Content starts

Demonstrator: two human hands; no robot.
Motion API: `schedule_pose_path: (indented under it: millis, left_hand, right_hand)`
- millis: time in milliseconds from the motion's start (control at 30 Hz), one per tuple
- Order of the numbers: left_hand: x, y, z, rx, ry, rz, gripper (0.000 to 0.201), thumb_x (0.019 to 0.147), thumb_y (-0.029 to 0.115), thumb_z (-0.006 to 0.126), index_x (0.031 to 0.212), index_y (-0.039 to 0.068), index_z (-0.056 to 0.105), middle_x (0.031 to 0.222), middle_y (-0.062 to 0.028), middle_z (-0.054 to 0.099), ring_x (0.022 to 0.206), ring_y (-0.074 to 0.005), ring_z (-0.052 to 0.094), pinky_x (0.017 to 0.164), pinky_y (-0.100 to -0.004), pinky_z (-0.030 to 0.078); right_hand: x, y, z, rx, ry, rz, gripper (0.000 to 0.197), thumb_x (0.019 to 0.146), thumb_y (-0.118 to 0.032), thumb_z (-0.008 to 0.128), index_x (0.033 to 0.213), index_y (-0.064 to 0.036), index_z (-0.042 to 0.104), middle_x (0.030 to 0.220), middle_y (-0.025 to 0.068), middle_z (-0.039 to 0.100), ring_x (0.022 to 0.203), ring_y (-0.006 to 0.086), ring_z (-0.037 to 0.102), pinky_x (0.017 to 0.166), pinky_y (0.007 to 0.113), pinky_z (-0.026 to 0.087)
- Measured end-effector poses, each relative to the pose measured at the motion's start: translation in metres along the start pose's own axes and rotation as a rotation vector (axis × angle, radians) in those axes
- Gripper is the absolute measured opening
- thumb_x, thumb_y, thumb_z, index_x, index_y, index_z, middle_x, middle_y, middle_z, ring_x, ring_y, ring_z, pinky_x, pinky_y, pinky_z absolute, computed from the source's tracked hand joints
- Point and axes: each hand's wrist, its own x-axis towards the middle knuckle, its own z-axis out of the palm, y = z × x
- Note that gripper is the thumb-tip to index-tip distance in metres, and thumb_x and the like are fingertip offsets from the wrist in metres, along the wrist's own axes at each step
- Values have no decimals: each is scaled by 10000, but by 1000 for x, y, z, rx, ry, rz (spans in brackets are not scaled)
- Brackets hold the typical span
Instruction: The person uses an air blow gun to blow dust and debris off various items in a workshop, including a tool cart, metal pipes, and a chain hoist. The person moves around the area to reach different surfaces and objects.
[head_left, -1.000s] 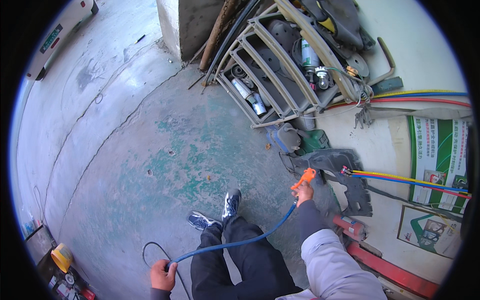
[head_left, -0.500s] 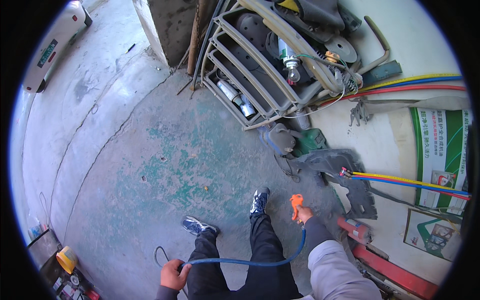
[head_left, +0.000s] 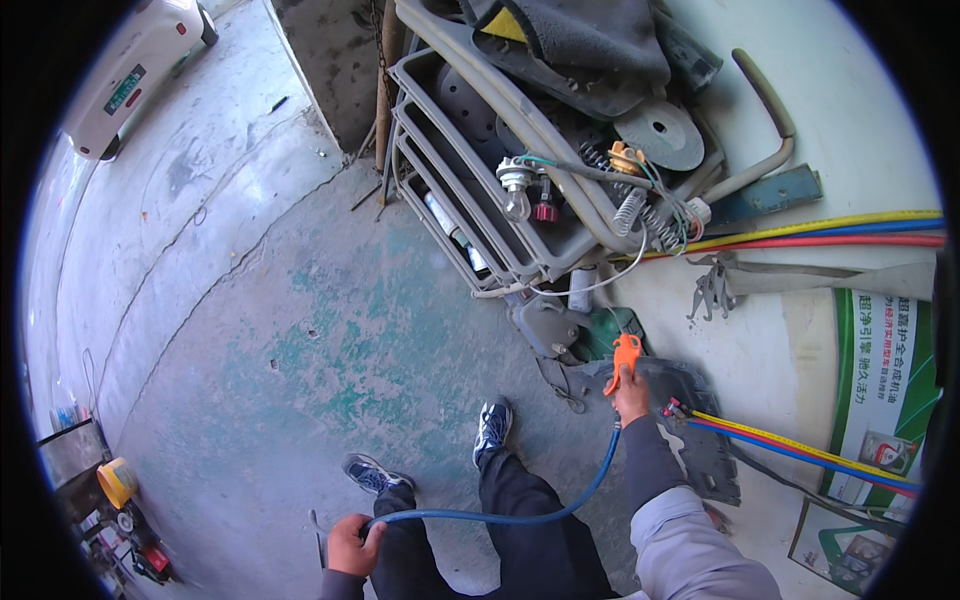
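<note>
An orange air blow gun (head_left: 623, 358) points away from me, with my right hand (head_left: 632, 398) closed round its handle. From the gun's lower end a blue air hose (head_left: 520, 518) droops in a curve across my legs. Its other stretch passes through my left hand (head_left: 352, 546), whose fingers are closed on it. Beyond the left hand, part of the hose is hidden by the fist. Just past the gun lie a grey pump-like part (head_left: 545, 325) and a green container (head_left: 600, 338) on the floor.
A grey tiered rack (head_left: 470, 170) with bulbs, springs and discs stands ahead right. Red, blue and yellow hoses (head_left: 790, 445) reach out beside my right arm, near a dark torn panel (head_left: 700, 385). A white vehicle (head_left: 130, 85) stands far left; a yellow tub (head_left: 117, 482) sits lower left.
My right hand has moved forward and slightly right with the blow gun, drawing the hose along. My left hand stays almost in place. The view has shifted, bringing the rack closer.
</note>
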Motion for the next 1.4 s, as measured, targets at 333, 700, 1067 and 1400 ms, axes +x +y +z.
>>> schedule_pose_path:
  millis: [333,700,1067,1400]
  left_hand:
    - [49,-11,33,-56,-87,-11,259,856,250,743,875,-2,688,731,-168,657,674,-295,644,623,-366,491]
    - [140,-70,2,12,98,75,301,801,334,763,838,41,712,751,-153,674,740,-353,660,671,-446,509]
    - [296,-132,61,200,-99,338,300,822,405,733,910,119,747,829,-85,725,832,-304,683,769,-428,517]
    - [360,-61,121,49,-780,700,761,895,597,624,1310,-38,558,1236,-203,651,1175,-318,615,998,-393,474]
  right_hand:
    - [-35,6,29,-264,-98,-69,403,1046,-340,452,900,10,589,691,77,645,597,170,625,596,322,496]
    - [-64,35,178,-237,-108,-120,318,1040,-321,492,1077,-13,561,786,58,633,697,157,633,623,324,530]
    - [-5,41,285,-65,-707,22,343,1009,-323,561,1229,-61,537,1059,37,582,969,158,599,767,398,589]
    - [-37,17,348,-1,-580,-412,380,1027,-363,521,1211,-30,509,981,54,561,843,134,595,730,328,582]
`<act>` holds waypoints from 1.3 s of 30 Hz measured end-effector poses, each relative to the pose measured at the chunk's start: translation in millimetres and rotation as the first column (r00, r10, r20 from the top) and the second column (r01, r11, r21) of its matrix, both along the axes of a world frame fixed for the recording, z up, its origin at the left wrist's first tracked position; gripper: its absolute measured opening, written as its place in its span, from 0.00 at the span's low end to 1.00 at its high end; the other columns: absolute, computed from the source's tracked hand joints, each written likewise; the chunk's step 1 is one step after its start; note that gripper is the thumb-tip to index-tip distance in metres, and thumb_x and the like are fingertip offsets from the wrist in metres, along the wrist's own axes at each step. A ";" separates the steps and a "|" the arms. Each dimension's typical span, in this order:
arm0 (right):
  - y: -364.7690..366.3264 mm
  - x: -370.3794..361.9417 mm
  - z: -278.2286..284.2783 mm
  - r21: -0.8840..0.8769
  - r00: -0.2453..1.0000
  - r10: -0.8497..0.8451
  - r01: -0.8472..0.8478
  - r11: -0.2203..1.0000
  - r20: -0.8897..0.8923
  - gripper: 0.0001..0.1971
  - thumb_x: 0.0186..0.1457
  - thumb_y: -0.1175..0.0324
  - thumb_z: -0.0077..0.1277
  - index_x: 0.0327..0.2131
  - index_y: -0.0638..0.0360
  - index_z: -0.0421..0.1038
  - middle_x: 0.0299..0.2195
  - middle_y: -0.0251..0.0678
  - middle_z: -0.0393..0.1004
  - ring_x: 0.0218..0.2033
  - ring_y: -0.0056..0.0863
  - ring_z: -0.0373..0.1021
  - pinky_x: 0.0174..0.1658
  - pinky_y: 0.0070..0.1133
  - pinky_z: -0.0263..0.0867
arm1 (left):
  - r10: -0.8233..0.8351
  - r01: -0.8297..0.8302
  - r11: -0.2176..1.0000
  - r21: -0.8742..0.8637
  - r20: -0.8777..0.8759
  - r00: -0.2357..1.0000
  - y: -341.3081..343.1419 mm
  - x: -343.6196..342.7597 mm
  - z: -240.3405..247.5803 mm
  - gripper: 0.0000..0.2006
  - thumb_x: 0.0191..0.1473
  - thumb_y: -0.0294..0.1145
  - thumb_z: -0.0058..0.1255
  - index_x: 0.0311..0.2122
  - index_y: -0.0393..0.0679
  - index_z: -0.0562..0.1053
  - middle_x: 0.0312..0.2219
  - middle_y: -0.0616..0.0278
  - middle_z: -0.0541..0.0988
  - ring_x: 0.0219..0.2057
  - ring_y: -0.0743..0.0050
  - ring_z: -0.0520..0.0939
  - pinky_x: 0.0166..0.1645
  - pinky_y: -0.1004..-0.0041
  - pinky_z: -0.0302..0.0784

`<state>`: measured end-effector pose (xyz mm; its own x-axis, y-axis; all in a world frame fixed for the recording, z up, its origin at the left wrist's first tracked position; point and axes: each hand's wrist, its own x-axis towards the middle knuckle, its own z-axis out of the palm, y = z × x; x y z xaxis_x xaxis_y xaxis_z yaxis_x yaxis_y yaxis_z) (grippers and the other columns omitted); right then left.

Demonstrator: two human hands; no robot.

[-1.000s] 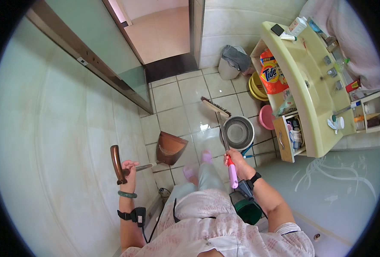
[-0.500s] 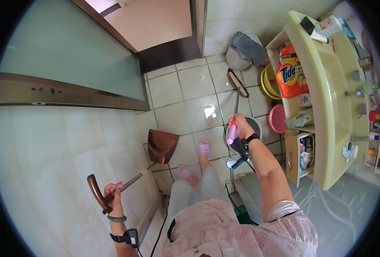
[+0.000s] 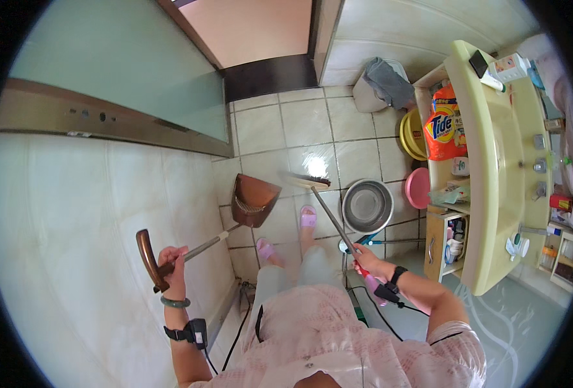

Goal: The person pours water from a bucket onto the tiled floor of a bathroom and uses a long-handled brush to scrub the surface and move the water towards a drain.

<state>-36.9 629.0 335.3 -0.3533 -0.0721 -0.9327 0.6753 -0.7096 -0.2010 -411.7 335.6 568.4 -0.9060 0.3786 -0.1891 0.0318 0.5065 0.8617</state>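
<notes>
My left hand [image 3: 172, 265] is closed round the long handle of a brown dustpan [image 3: 255, 200], near its curved brown grip. The dustpan's scoop, with a row of comb teeth, is low by the left wall. My right hand [image 3: 368, 262] grips the grey shaft of a broom [image 3: 330, 212], above its red and pink end. The broom's head lies low over the tiles, a little right of the scoop, its left end smeared by motion. Just right of the broom shaft stands a grey round basin [image 3: 367, 207].
A pink basin [image 3: 418, 187] and yellow basins [image 3: 413, 134] line the vanity [image 3: 487, 258], whose drawer [image 3: 447, 249] is pulled out. A bin [image 3: 367, 97] with a grey cloth [image 3: 390, 81] stands at the back. Cables hang near my legs. The glass door [image 3: 125, 71] is at left.
My right hand has drawn the broom back toward me and swung its head left, from near the bin to beside the dustpan. The left hand keeps its hold; the dustpan has shifted little.
</notes>
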 end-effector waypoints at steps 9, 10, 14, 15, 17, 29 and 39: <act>42.0 -100.4 -81.4 0.272 0.963 0.042 0.034 0.962 -0.268 0.24 0.59 0.69 0.35 0.58 0.54 0.45 0.17 0.35 0.64 0.14 0.24 0.62 0.14 0.23 0.58 | -0.009 0.010 1.000 0.017 -0.030 1.000 1.1 4.1 12.4 0.09 0.52 0.15 0.42 0.39 0.39 0.65 0.33 0.58 0.77 0.41 0.70 0.77 0.51 0.69 0.68; 46.9 -137.8 -61.3 0.257 0.975 0.021 0.037 0.966 -0.219 0.22 0.59 0.69 0.36 0.56 0.55 0.46 0.20 0.33 0.64 0.15 0.24 0.63 0.17 0.21 0.62 | 0.019 -0.019 1.000 0.007 -0.034 0.999 -5.5 7.7 14.3 0.09 0.52 0.15 0.41 0.39 0.39 0.65 0.33 0.58 0.77 0.41 0.70 0.77 0.51 0.69 0.68; 78.2 -194.4 -132.0 0.438 0.963 0.172 -0.066 0.897 -0.208 0.16 0.58 0.71 0.33 0.50 0.58 0.53 0.18 0.35 0.63 0.14 0.24 0.61 0.14 0.22 0.60 | -0.029 0.030 1.000 0.004 -0.048 0.998 -11.0 1.1 2.5 0.09 0.52 0.15 0.41 0.39 0.39 0.66 0.33 0.58 0.77 0.41 0.70 0.77 0.51 0.69 0.69; 71.4 -198.6 -130.0 0.445 0.979 0.134 -0.051 0.894 -0.156 0.15 0.55 0.73 0.32 0.48 0.60 0.55 0.18 0.35 0.63 0.14 0.24 0.60 0.14 0.23 0.58 | -0.032 0.032 0.999 -0.012 -0.057 0.998 -13.7 3.2 4.9 0.09 0.52 0.15 0.41 0.39 0.39 0.66 0.33 0.58 0.77 0.41 0.70 0.77 0.50 0.68 0.69; 47.7 -189.3 -120.5 0.490 0.979 0.163 -0.083 0.868 -0.125 0.12 0.52 0.75 0.30 0.40 0.64 0.59 0.18 0.41 0.65 0.14 0.30 0.62 0.17 0.29 0.59 | -0.036 0.034 0.999 -0.027 -0.069 0.997 -28.4 2.3 4.0 0.09 0.52 0.15 0.41 0.39 0.39 0.65 0.33 0.57 0.77 0.40 0.70 0.77 0.50 0.68 0.69; -174.2 85.6 -119.5 0.577 0.877 0.441 -0.464 0.672 0.192 0.21 0.57 0.68 0.27 0.55 0.47 0.54 0.19 0.49 0.68 0.13 0.37 0.63 0.17 0.31 0.59 | -0.068 0.077 0.992 0.103 -0.084 0.994 -88.9 -6.0 -29.3 0.04 0.53 0.20 0.42 0.34 0.42 0.64 0.33 0.56 0.76 0.37 0.73 0.75 0.46 0.72 0.66; -330.6 212.5 0.3 0.200 0.897 0.318 -0.387 0.900 0.307 0.22 0.55 0.70 0.32 0.55 0.53 0.56 0.29 0.49 0.73 0.22 0.36 0.70 0.21 0.30 0.63 | -0.130 0.141 0.978 0.153 -0.081 0.988 -112.7 -11.5 -38.8 0.06 0.53 0.25 0.48 0.35 0.46 0.65 0.35 0.60 0.77 0.35 0.79 0.74 0.40 0.77 0.69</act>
<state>175.5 298.4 335.7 -0.0903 0.1007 -0.9908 0.9234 -0.3641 -0.1212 -423.2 222.9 529.6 -0.8530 0.5190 -0.0552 0.1539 0.3512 0.9236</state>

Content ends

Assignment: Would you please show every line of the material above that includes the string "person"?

Written answer:
Instruction: The person uses an air blow gun to blow dust and debris off various items in a workshop, including a tool cart, metal pipes, and a chain hoist. The person moves around the area to reach different surfaces and objects.
Goal: The person pours water from a bucket onto the tiled floor of a bathroom and uses a long-handled brush to scrub the surface and move the water towards a drain.

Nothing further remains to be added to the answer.